> **EXTRACTED ENTRIES**
—————

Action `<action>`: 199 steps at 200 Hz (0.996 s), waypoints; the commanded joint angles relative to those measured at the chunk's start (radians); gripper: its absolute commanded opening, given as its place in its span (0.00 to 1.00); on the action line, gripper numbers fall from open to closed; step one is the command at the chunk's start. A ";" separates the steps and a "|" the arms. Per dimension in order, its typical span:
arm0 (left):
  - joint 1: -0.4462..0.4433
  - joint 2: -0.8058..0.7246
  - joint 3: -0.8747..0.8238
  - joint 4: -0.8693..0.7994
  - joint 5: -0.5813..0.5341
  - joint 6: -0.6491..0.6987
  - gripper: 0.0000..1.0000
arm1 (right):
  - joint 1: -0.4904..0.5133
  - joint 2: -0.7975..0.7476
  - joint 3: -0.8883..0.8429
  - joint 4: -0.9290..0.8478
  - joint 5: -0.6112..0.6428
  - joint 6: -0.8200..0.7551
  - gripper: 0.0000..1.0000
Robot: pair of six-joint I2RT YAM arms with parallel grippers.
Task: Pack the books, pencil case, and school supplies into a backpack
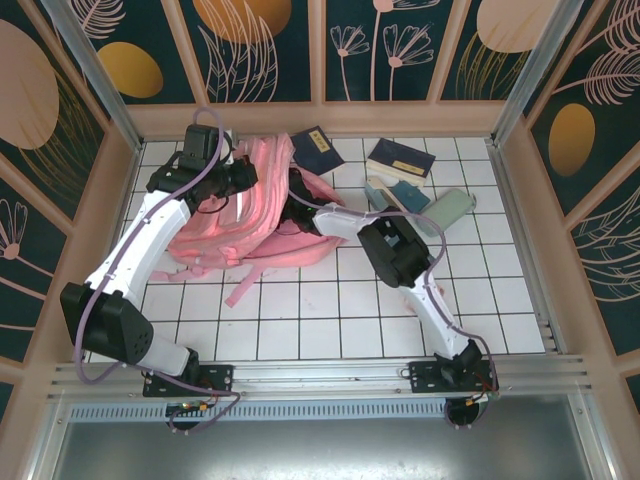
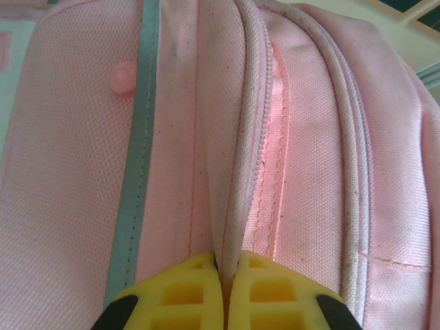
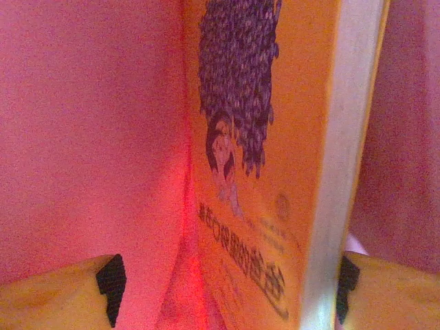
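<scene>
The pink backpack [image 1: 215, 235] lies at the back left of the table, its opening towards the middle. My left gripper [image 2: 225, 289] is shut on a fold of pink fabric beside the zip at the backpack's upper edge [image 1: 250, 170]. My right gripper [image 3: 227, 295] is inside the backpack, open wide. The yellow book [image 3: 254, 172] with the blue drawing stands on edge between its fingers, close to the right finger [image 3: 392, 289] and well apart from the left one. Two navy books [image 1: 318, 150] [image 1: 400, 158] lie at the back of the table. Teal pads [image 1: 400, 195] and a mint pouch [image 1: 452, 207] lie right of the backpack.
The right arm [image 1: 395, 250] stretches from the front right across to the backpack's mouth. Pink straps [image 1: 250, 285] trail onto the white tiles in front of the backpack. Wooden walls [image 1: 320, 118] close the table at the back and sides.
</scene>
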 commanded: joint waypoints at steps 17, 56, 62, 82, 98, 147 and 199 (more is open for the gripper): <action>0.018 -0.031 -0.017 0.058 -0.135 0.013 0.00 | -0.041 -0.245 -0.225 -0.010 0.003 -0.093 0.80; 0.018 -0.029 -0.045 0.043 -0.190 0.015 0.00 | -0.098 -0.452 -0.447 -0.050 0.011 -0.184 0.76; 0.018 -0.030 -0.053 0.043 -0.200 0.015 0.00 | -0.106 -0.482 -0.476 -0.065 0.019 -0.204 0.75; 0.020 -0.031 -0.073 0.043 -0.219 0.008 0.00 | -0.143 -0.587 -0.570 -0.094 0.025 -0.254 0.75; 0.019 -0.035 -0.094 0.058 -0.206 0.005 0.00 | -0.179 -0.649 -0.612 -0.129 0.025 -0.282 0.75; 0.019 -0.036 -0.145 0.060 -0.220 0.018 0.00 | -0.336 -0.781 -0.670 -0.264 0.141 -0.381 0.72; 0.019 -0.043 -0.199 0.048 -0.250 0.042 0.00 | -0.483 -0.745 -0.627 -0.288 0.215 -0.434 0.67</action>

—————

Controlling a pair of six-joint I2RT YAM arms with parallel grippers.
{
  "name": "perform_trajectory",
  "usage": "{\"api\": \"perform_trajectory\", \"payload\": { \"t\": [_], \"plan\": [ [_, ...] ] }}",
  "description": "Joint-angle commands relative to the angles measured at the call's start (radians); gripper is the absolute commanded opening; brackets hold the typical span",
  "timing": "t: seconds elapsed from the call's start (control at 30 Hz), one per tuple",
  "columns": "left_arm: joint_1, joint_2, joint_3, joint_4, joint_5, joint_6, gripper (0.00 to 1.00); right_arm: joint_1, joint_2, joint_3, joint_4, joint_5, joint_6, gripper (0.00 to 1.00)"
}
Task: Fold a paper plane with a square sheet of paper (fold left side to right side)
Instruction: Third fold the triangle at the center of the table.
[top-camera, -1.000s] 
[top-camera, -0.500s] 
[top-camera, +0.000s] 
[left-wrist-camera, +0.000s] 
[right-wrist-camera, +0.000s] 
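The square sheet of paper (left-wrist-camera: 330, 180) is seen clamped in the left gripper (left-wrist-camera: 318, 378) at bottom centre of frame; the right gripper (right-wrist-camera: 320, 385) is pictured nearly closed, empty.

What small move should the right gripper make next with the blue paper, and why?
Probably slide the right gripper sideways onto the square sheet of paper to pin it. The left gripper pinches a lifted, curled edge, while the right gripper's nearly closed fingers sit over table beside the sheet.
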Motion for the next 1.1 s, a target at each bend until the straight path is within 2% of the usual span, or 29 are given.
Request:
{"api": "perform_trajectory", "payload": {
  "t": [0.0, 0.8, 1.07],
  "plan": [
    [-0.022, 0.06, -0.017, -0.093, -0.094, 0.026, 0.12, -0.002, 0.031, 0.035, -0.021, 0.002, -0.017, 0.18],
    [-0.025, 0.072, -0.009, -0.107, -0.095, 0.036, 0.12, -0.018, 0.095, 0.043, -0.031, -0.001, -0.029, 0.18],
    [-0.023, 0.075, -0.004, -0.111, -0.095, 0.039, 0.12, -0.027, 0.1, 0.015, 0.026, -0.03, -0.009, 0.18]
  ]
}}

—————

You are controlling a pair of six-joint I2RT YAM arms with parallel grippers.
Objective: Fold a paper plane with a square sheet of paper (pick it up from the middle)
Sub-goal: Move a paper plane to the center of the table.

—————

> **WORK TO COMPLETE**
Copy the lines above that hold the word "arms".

> **ANSWER TO THIS EXERCISE**
Action `<action>`: 199 steps at 200 Hz (0.996 s), waypoints; the commanded joint angles relative to those measured at the chunk's start (radians); gripper: its absolute commanded opening, given as its place in its span (0.00 to 1.00); on the action line, gripper numbers fall from open to closed; step one is the command at the chunk's start. A ";" separates the steps and a "|" the arms. Per dimension in order, its typical span:
Robot: pair of six-joint I2RT YAM arms with parallel grippers.
Controlling a pair of six-joint I2RT YAM arms with parallel grippers.
You are controlling a pair of six-joint I2RT YAM arms with parallel grippers.

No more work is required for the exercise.